Consumer psychology- the "anchoring effect"
How our first perception of something lingers in our minds and this continues to influence later decisions; and how we can benefit.
You walk into a clothing store and see what is probably the greatest leather jacket you've ever seen.
You try it on, look in the mirror and decide you must have it. But you lift the sleeve to check the price – $1,000.
Well, that’s that, you think. You start to head back to the hanger when a salesperson stops you. “You like it?” “I love it, but a thousand dollars is just too much.”
“No, that jacket is on sale right now for $400.”

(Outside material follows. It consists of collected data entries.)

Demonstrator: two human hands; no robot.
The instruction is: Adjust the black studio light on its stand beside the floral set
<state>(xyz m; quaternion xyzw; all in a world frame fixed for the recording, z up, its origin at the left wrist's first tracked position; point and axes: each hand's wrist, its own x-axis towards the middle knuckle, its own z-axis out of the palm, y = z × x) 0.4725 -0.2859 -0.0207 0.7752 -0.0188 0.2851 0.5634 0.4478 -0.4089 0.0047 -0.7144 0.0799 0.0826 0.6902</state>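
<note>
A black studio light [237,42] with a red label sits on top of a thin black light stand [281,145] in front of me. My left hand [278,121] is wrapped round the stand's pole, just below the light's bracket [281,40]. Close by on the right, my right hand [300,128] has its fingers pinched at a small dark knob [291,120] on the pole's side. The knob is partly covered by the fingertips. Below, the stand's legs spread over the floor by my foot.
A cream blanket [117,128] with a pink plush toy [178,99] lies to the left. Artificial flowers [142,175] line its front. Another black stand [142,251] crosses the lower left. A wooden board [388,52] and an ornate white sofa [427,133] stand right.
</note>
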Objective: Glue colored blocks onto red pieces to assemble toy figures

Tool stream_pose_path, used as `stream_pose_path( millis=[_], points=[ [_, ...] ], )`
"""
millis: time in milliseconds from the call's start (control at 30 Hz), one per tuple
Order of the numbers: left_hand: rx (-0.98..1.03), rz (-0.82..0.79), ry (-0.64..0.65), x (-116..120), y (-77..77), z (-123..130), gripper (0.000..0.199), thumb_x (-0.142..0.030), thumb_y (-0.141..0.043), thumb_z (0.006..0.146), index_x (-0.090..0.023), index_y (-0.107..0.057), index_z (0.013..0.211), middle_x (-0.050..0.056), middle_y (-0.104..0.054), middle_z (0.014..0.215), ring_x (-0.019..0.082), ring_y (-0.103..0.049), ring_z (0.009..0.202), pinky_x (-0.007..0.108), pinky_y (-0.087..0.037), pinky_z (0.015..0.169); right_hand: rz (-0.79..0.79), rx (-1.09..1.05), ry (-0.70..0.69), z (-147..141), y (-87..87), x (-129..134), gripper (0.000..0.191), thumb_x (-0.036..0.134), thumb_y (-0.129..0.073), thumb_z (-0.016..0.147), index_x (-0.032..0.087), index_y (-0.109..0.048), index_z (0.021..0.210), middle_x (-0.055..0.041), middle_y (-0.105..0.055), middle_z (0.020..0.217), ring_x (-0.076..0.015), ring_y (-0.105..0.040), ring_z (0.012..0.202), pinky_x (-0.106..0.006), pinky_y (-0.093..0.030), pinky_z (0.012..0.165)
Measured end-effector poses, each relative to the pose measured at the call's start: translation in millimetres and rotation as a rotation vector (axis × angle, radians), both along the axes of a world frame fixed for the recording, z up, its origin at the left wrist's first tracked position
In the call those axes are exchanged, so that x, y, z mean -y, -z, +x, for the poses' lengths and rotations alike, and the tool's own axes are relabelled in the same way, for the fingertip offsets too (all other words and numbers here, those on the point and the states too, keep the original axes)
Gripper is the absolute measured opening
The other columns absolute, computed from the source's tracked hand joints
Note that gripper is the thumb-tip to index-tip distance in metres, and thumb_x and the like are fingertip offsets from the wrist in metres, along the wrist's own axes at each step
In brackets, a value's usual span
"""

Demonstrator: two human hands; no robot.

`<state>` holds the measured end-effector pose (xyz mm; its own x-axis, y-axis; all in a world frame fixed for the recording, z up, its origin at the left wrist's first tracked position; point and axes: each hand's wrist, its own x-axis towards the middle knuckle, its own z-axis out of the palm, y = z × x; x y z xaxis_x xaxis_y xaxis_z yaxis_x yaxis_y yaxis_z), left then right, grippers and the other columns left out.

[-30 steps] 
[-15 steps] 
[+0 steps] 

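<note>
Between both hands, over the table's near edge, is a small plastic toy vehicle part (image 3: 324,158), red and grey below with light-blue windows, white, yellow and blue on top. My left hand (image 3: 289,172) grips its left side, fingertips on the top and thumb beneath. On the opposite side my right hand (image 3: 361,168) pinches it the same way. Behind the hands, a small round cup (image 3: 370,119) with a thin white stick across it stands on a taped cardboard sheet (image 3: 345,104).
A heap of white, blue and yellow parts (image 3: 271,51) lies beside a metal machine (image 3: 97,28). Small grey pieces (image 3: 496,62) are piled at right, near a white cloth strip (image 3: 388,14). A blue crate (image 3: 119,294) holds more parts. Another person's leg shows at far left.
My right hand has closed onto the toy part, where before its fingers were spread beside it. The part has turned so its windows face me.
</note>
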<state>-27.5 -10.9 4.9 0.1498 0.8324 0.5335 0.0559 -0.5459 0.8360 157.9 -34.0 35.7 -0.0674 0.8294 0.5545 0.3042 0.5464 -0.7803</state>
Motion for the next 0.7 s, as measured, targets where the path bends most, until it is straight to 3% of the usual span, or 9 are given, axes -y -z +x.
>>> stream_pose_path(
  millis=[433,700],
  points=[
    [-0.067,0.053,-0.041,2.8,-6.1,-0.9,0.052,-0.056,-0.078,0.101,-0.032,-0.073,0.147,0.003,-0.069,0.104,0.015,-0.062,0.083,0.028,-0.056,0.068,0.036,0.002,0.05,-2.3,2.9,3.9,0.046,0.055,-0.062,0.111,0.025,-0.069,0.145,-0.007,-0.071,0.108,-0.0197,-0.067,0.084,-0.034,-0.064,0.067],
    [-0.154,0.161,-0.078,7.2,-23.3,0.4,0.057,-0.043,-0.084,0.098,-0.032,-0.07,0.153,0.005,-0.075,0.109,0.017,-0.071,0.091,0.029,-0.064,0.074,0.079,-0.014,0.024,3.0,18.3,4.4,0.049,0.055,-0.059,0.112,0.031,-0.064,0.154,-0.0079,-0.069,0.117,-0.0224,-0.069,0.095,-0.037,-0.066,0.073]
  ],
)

It’s expensive, and you don’t need it really, but $600 off the price seems like a great deal for a coat which will increase your cool factor by a thousand per cent. And you happily put it on the card, unaware you’ve been tricked by the oldest retail con in the business.
One of David McRaney's first jobs was selling leather coats, and he depended on this "anchoring effect" to earn commission. Even though the company marked up the prices to unrealistic extremes, over and over, when people heard the sale price, they smiled and wrestled with their better judgment, as the price in their mind was "anchored" on the higher $1000 mark, so they smelled a bargain.

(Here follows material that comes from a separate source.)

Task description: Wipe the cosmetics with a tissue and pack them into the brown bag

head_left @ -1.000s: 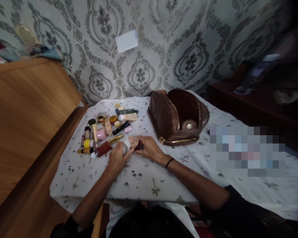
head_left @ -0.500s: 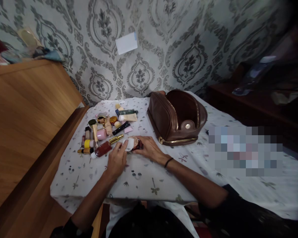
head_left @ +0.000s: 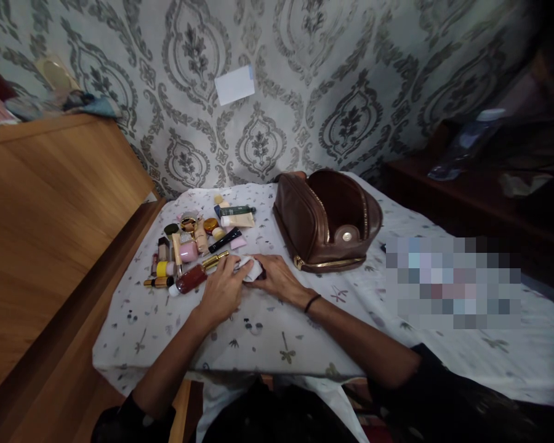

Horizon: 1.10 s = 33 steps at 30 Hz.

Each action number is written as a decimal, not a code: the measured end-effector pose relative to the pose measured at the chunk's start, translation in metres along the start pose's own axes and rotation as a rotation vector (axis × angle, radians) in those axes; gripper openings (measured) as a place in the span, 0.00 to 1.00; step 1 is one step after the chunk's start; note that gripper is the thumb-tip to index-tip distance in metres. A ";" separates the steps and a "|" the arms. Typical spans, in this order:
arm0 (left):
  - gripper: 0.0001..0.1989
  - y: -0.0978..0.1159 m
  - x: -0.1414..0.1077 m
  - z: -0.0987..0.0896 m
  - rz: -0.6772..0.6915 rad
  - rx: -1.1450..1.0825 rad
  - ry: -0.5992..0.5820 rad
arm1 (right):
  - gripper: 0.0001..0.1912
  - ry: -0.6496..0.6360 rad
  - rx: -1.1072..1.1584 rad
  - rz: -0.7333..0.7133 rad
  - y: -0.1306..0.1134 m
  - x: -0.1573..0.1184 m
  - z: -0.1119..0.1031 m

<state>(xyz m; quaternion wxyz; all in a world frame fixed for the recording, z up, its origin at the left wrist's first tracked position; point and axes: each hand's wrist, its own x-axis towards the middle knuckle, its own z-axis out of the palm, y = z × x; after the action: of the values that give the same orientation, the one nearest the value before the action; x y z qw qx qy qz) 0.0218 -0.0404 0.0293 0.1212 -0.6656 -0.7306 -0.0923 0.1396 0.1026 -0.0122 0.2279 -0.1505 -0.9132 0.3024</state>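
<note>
At the near middle of the table, my left hand pinches a folded white wipe or pad and presses it against a small dark red container. My right hand grips that container from the right side. The wipe and my fingers cover most of it, so its exact kind is hidden. Just left of my left hand lies a bottle of red liquid with a white cap. A gold-capped tube rests beside it.
Cosmetics, including a pink jar, a black tube and a cream tube, cluster at the left. An unzipped brown bag stands behind my right hand. A wooden cabinet borders the left; a plastic bottle stands far right.
My left hand has shifted slightly right, moving the white wipe over the dark red container and covering more of it. My right hand stays nearly in place.
</note>
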 end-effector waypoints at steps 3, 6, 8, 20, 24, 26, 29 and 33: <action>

So, where do the prices you "expect" to pay originate? Psychology and Behavioural Researchers have spend decades researching this to our benefit
In 1974, Amos Tversky and Daniel Kahneman conducted a study asking people to estimate how many African countries were part of the United Nations, but first they spun a wheel of fortune. The wheel was painted with numbers from 0 to 100, but rigged to always land on 10 or 65. When the arrow stopped spinning, they asked the person in the experiment to say if they believed the percentage of countries was higher or lower than the number on the wheel.
They then asked people to estimate what they thought the actual percentage of nations was. They found people who landed on 10 in the first half of the experiment guessed around 25 percent of Africa was part of the U.N. Those who landed on 65 said around 45 percent.

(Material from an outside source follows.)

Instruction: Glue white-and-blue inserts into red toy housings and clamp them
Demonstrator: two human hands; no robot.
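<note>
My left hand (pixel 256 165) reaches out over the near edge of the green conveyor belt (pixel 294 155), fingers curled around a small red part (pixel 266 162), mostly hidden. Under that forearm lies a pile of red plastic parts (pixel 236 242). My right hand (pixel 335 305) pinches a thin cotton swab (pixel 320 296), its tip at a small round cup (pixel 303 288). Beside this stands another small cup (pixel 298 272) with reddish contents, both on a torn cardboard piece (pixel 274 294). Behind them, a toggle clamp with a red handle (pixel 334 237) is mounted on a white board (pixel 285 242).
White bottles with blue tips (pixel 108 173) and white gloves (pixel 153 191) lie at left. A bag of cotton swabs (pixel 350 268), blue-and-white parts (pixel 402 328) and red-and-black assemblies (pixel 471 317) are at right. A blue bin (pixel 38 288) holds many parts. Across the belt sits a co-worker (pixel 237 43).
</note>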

Their perceptions had been locked in place by the anchoring effect.
The trick here is no one really knew what the answer was. They had to guess, yet it didn’t feel like a guess. As far as they knew, the wheel was a random number generator, but it produced something concrete to work from.
When they adjusted their estimates, they couldn’t avoid the previous anchor of the number from the wheel.
Anchors can make big numbers seem small, throw estimates out of whack and lead you into decisions which, in the long view, seem silly.
In many situations, people make estimates by starting from an initial value that is adjusted to yield the final answer. The initial value, or starting point, may be suggested by the formulation of the problem, or it may be the result of partial computation. In either case, adjustments are typically insufficient…that is, different starting points yield different estimates, which are biased toward the initial values.
- “Judgment Under Uncertainty” by Kahneman, Slovic and Tversky
When you need to choose between options, or estimate a value, you need footing to stand on. Like when you order from a menu- you have a feeling about the overall cost of food, but for this restaurant you tend to look at the menu and the first numbers you see anchor your perceptions.
Drazen Prelec and Dan Ariely conducted an experiment at MIT in 2006 where they had students bid on items in a bizarre auction.
The researchers would hold up a bottle of wine, or a textbook, or a cordless trackball and then describe in detail how awesome it was.
Then, each student had to write down the last two digits of their social security number as if it was the price of the item. If the last two digits were 11, then the bottle of wine was priced at $11. If the two numbers were 88, the cordless trackball was $88.
After they wrote down the pretend price, they bid. Sure enough, the anchoring effect scrambled their ability to judge the value of the items. People with high social security numbers paid up to 346 percent more than those with low numbers.
People with numbers from 80 to 99 paid on average $26 for the trackball, while those with 00 to 19 paid around $9.
Social security numbers were the anchor in this experiment only because we requested them. We could have just as well asked for the current temperature or the manufacturer’s suggested retail price. Any question, in fact, would have created the anchor. Does that seem rational? Of course not.
- Dan Ariely from his book, “Predictably Irrational”
and this research has been validated time and time again. Showing that while we think we are rational purchasers, that we aren't really.
Like most psychological phenomenon, anchoring can be used to manipulate people to do good. The best example is the door-in-the-face technique.
In a 1975 study by Catalan, Lewis, Vincent and Wheeler, researchers asked a group of students to volunteer as camp counselors two hours per week for two years.
They all said no.
The researchers followed up by asking if they would volunteer to supervise a single two-hour trip.
Fifty percent said yes.
When they asked for the 2-hour trip first without asking for the two-year commitment, only 17 percent agreed.
Remember this study if you are ever in a negotiation - make your initial request far too high.
You have to start somewhere, and your initial decision or calculation greatly influences all the choices which follow.
So review your menu and bar pricing to ensure you set an apropriate price perception in the minds of consumers. If your entry sign reads- two-for-the-price-of-one you're already branded a discount place so don't ask for high pricing inside.
Use this facet of consumer psychology to your and your businesses benefit.